_Brief_:
Output each line from the one that contains "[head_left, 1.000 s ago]" to the final line of the data below, exactly, and include nothing else.

++++ Data shown ++++

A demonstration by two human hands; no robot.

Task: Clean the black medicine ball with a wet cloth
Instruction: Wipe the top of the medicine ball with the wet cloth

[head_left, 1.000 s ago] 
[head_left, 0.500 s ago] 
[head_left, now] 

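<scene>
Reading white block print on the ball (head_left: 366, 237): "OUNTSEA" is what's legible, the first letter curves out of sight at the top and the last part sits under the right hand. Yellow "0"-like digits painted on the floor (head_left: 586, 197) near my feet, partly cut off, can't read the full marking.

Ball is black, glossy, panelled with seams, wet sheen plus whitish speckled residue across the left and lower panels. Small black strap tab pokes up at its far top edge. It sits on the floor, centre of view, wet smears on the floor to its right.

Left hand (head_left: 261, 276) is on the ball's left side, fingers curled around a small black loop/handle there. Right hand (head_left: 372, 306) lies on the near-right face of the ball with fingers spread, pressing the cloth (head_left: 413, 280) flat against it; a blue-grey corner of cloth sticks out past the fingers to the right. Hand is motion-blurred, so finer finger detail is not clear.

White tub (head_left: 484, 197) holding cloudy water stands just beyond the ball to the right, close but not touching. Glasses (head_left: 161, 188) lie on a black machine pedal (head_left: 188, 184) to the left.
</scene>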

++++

_Answer to the problem_:
[head_left, 1.000 s ago] 
[head_left, 0.500 s ago] 
[head_left, now] 

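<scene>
Reading white block print on the ball (head_left: 366, 237): "OUNTSEA" is what's legible, the first letter curves out of sight at the top and the last part sits under the right hand. Yellow "0"-like digits painted on the floor (head_left: 586, 197) near my feet, partly cut off, can't read the full marking.

Ball is black, glossy, panelled with seams, wet sheen plus whitish speckled residue across the left and lower panels. Small black strap tab pokes up at its far top edge. It sits on the floor, centre of view, wet smears on the floor to its right.

Left hand (head_left: 261, 276) is on the ball's left side, fingers curled around a small black loop/handle there. Right hand (head_left: 372, 306) lies on the near-right face of the ball with fingers spread, pressing the cloth (head_left: 413, 280) flat against it; a blue-grey corner of cloth sticks out past the fingers to the right. Hand is motion-blurred, so finer finger detail is not clear.

White tub (head_left: 484, 197) holding cloudy water stands just beyond the ball to the right, close but not touching. Glasses (head_left: 161, 188) lie on a black machine pedal (head_left: 188, 184) to the left.
</scene>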

There is no more to the answer.